Bug 1388139

Summary: Deployments with a Ceph node fail from the GUI
Product: Red Hat OpenStack Reporter: Jason E. Rist <jrist>
Component: openstack-tripleo-commonAssignee: Jiri Tomasek <jtomasek>
Status: CLOSED ERRATA QA Contact: Ola Pavlenko <opavlenk>
Severity: high Docs Contact:
Priority: high    
Version: 10.0 (Newton)CC: apannu, jpichon, jschluet, mburns, rhel-osp-director-maint, sclewis, slinaber, ukalifon
Target Milestone: rcKeywords: Triaged
Target Release: 10.0 (Newton)   
Hardware: Unspecified   
OS: Unspecified   
Whiteboard:
Fixed In Version: openstack-tripleo-common-5.3.0-6.el7ost openstack-tripleo-ui-1.0.4-3.el7ost Doc Type: If docs needed, set a value
Doc Text:
Story Points: ---
Clone Of: Environment:
Last Closed: 2016-12-14 16:24:47 UTC Type: ---
Regression: --- Mount Type: ---
Documentation: --- CRM:
Verified Versions: Category: ---
oVirt Team: --- RHEL 7.3 requirements from Atomic Host:
Cloudforms Team: --- Target Upstream Version:
Embargoed:

Description Jason E. Rist 2016-10-24 14:54:35 UTC
Cloned from launchpad bug 1626426.

Description:

I set CephStorageCount to 1 and included the "storage environment" setting. Deployment failed in ControllerNodesPostDeployment and ComputeNodesPostDeployment with this error on the failed resources:

Error: authentication_type cephx requires either key or keyring to be set but both are undef at /etc/puppet/modules/ceph/manifests/mon.pp:108 on node default-controller-0.localdomain

It looks like the GUI doesn't pass all needed parameters to the stack creation. I don't get this problem when deploying from the CLI.

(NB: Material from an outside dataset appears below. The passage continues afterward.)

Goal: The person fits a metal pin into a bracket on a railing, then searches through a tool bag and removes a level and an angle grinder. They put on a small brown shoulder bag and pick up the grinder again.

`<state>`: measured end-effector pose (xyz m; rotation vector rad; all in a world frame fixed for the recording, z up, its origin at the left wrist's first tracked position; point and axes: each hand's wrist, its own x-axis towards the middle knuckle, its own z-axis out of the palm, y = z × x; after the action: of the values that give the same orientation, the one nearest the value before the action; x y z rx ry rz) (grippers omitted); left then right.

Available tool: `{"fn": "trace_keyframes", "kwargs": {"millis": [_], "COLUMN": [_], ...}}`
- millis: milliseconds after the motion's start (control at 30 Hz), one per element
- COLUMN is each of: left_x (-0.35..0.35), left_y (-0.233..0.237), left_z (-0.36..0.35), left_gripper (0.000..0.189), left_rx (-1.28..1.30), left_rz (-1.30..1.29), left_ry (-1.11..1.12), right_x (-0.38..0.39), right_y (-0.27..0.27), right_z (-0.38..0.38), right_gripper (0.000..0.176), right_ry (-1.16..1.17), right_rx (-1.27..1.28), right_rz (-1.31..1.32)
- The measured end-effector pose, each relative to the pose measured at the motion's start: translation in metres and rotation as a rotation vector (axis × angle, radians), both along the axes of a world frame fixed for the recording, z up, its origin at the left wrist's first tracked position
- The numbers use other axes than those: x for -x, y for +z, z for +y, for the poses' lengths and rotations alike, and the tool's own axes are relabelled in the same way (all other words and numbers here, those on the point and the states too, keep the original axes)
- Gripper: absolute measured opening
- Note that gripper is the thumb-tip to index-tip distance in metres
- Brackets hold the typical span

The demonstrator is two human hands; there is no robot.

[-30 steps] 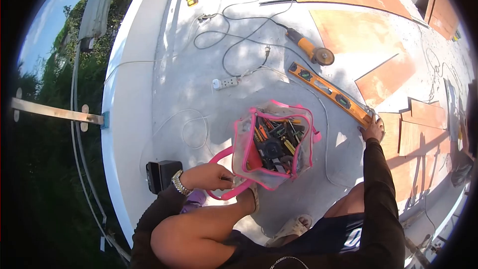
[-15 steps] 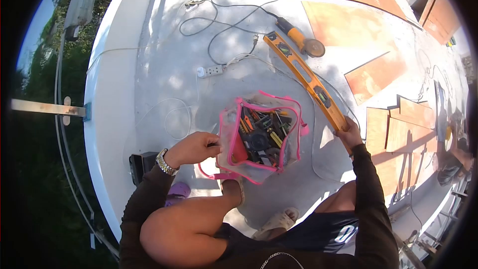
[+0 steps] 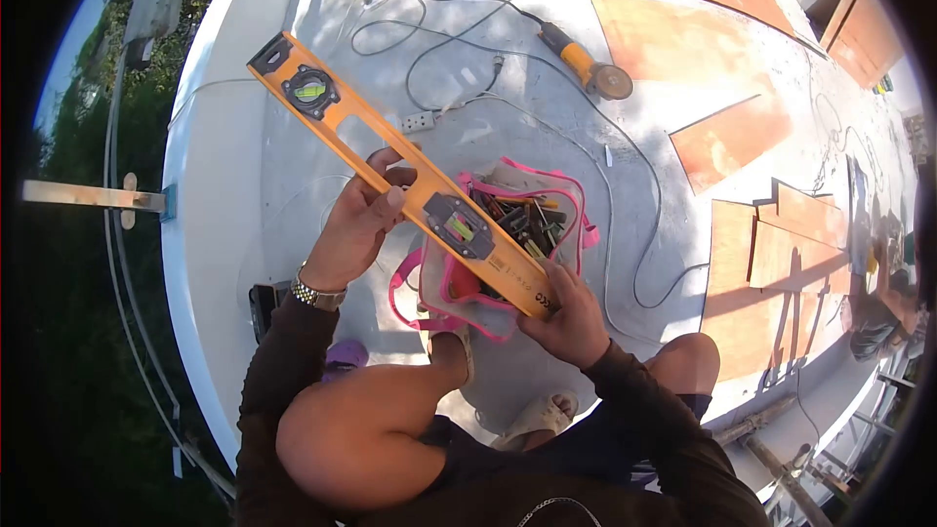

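Note:
An orange spirit level is held slantwise in front of me, its far end up to the left. My left hand grips its edge near the middle, fingers through the long slot. Around the near end my right hand is closed. Two vials with green liquid show in the black housings. Beneath the level stands a clear tool bag with pink trim, partly covered by it. Pliers and other hand tools lie inside the bag.
An angle grinder with its cord lies ahead on the concrete. A power strip sits behind the level. Orange-brown boards lie at right. Another person crouches at far right. A low white wall runs along the left.
The spirit level has moved left, from beside the bag to above it. My left hand has left the bag's edge and taken hold of the level; my right hand still holds its near end.

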<state>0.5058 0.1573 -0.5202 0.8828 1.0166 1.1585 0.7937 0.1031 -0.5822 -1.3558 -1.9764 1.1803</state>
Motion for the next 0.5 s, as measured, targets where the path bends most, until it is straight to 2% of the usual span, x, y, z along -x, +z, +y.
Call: {"fn": "trace_keyframes", "kwargs": {"millis": [67, 100, 233, 300, 500], "left_x": [0.022, 0.027, 0.01, 0.002, -0.022], "left_y": [-0.032, -0.054, -0.068, -0.064, -0.07], "left_z": [0.005, 0.004, 0.001, 0.007, 0.025], "left_gripper": [0.035, 0.026, 0.029, 0.028, 0.033], "left_rx": [0.237, 0.233, 0.323, 0.348, 0.296], "left_rz": [0.163, 0.17, 0.19, 0.173, 0.188], "left_ry": [0.063, 0.04, 0.012, -0.084, -0.112], "right_x": [0.021, 0.024, 0.017, 0.009, -0.006], "right_y": [-0.017, -0.026, -0.053, -0.055, -0.051], "right_z": [-0.03, -0.043, -0.062, -0.059, -0.05], "right_gripper": [0.071, 0.073, 0.073, 0.072, 0.067], "right_ry": [-0.065, -0.136, -0.128, -0.219, -0.26], "right_rx": [0.089, 0.184, 0.277, 0.356, 0.074], "right_rz": [0.008, 0.025, 0.073, 0.088, -0.117]}}
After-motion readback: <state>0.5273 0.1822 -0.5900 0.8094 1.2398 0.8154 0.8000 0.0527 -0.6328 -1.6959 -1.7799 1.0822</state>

Specification URL (additional information):

https://bugs.launchpad.net/tripleo/+bug/1626426

Comment 1 Julie Pichon 2016-10-24 15:04:34 UTC
The description is a bit out of date, as indicated in the upstream bug the only parameter that seems to be missing now is CephClusterFSID.

It looks like it might be set up directly in the CLI at https://github.com/openstack/python-tripleoclient/blob/stable/newton/tripleoclient/v1/overcloud_deploy.py#L196 and not when deploying from a plan, but I don't have much experience deploying with Ceph and it's possible I'm missing an environment file of some sort.

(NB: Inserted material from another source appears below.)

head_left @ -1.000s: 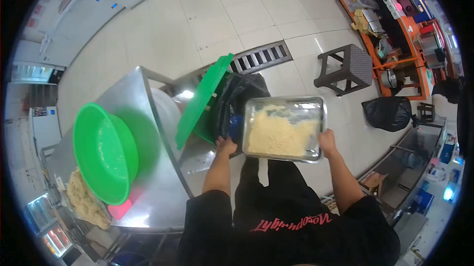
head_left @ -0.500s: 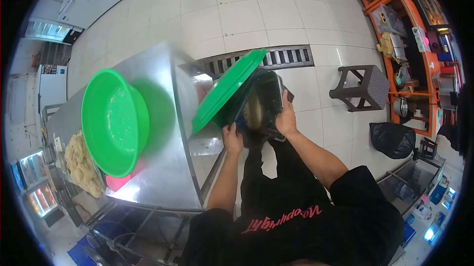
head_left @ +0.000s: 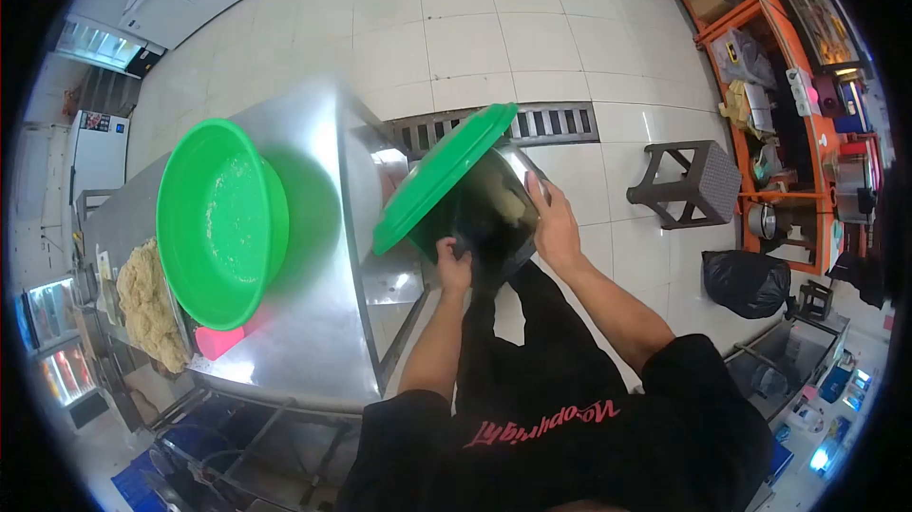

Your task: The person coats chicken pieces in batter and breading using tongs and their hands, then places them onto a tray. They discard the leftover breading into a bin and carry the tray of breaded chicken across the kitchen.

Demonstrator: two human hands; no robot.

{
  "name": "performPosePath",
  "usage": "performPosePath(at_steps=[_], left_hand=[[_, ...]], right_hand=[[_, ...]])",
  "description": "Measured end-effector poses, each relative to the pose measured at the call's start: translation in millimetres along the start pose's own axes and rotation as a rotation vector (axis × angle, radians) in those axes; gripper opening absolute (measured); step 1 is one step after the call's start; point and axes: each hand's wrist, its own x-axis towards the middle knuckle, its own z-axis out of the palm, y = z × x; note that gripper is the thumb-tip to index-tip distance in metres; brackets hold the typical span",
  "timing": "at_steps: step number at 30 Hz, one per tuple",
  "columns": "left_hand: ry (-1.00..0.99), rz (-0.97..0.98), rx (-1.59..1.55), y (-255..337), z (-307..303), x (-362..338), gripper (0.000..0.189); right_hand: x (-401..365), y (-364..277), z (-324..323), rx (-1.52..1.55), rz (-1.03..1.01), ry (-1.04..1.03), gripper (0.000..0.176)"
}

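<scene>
Between my legs and the floor drain is a dark, glossy container (head_left: 489,237) with something pale (head_left: 514,206) inside near its right side. My right hand (head_left: 559,230) is closed on the container's right edge, fingers along the rim. Lower on the left edge, my left hand (head_left: 454,267) grips it with the thumb on top. A green lid-like piece (head_left: 446,175) leans at a slant over the container's left side, beyond my left hand.
Left stands a metal table (head_left: 313,322) with a green basin (head_left: 223,227), a pink piece (head_left: 218,341) and a mass of pale noodles or dough (head_left: 150,308). On the floor are a drain grate (head_left: 560,123), a brown stool (head_left: 698,184) and a black bag (head_left: 746,282). Orange shelves (head_left: 788,66) line the right.
The container has tipped, so its inside shows differently and the pale contents appear higher and further right. Both hands keep hold; the right has shifted slightly along the rim.
</scene>
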Motion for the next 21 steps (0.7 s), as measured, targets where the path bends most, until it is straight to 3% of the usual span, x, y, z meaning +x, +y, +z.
performPosePath(at_steps=[1,3,5,9,11,14,17,21], left_hand=[[0.038,-0.026,-0.013,0,3,-11,0.047],[0.066,-0.056,-0.022,17,3,-32,0.046],[0.145,-0.219,0.239,28,5,-40,0.05],[0.091,-0.285,0.254,-34,-10,-26,0.04],[-0.027,-0.216,0.179,-39,-18,-24,0.028],[-0.002,-0.223,-0.055,-31,-27,-31,0.018],[-0.056,-0.294,0.08,-34,-38,-36,0.028],[0.055,-0.278,0.148,-62,-47,-47,0.036]], right_hand=[[-9,0,0,0.026,-0.059,0.093,0.078],[-15,1,-3,-0.033,-0.061,0.005,0.076],[-15,4,-3,-0.011,-0.106,-0.023,0.075],[-19,1,-13,-0.073,-0.196,-0.011,0.074],[-15,1,-14,-0.043,-0.167,0.045,0.075],[-22,7,-20,-0.108,-0.256,0.027,0.075],[-21,10,-19,-0.047,-0.166,0.009,0.074],[-36,6,-21,-0.047,-0.262,0.048,0.073]])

There's also a related issue where it doesn't seem possible to set the parameter manually from the GUI, which is making it difficult to work around the problem at the moment.

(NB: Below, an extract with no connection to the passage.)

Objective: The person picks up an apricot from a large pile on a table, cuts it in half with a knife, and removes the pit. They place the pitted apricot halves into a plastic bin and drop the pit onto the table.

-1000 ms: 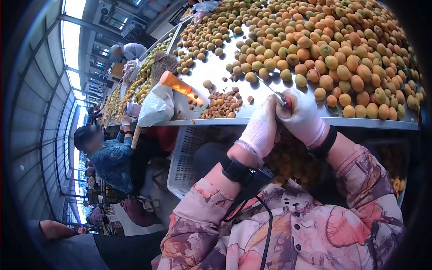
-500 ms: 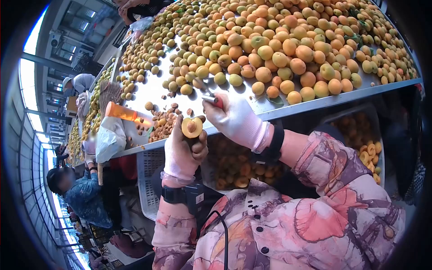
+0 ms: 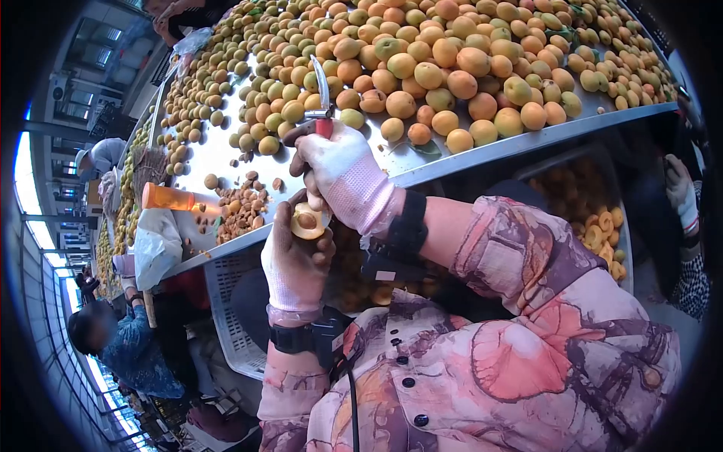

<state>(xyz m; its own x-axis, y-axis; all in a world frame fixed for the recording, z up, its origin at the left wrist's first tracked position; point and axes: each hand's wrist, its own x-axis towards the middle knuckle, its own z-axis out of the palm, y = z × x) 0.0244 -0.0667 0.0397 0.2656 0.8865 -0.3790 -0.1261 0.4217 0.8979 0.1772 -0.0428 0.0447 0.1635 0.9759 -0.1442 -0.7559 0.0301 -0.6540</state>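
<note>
Apricots (image 3: pixel 472 62) lie on the table (image 3: pixel 205 156) behind the knife (image 3: pixel 324 92), pits (image 3: pixel 242 208) to its left, a crate (image 3: pixel 224 305) below.

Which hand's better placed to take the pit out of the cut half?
Probably the right hand: its fingertips are right at the half, and its knife points away from it. The left hand is busy holding the half, pit exposed.

Fruit (image 3: pixel 401 66) is covering much of a long metal table (image 3: pixel 226 154) in a fruit-processing hall, where pits (image 3: pixel 242 202) are lying in a pile near its edge, crates (image 3: pixel 232 350) are standing below, workers (image 3: pixel 135 350) are spreading out along the row, and a beamed roof (image 3: pixel 47 320) is stretching overhead.
</note>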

Comment 2 Julie Pichon 2016-10-25 15:06:22 UTC
I think there are two bugs:

1. The CephClusterFSID is not generated automatically with the other credentials.

2. The UI doesn't let you set the parameter automatically (that I could find), which is necessary for working around #1 and also when deploying with an externally managed, pre-existing Ceph.

Comment 3 Jason E. Rist 2016-11-02 04:33:34 UTC
Fixes posted, need a backport:
https://review.openstack.org/390946

Fixes posted, need reviews:
https://review.openstack.org/390612

Comment 5 Jon Schlueter 2016-11-08 21:04:39 UTC
updated external tracker to tripleo-common patch

Comment 6 Julie Pichon 2016-11-09 15:49:32 UTC
The stable/newton backport for that tripleo-common patch just merged, this should cover all the patches needed for this bug.

Comment 8 Udi Kalifon 2016-11-15 11:02:53 UTC
Made a deployment of 3 controllers, 2 computes and 1 ceph, on a bare metal system with the default plan. Verified.

Comment 10 errata-xmlrpc 2016-12-14 16:24:47 UTC
Since the problem described in this bug report should be
resolved in a recent advisory, it has been closed with a
resolution of ERRATA.

For information on the advisory, and where to find the updated
files, follow the link below.

If the solution does not work for you, open a new bug report.

https://rhn.redhat.com/errata/RHEA-2016-2948.html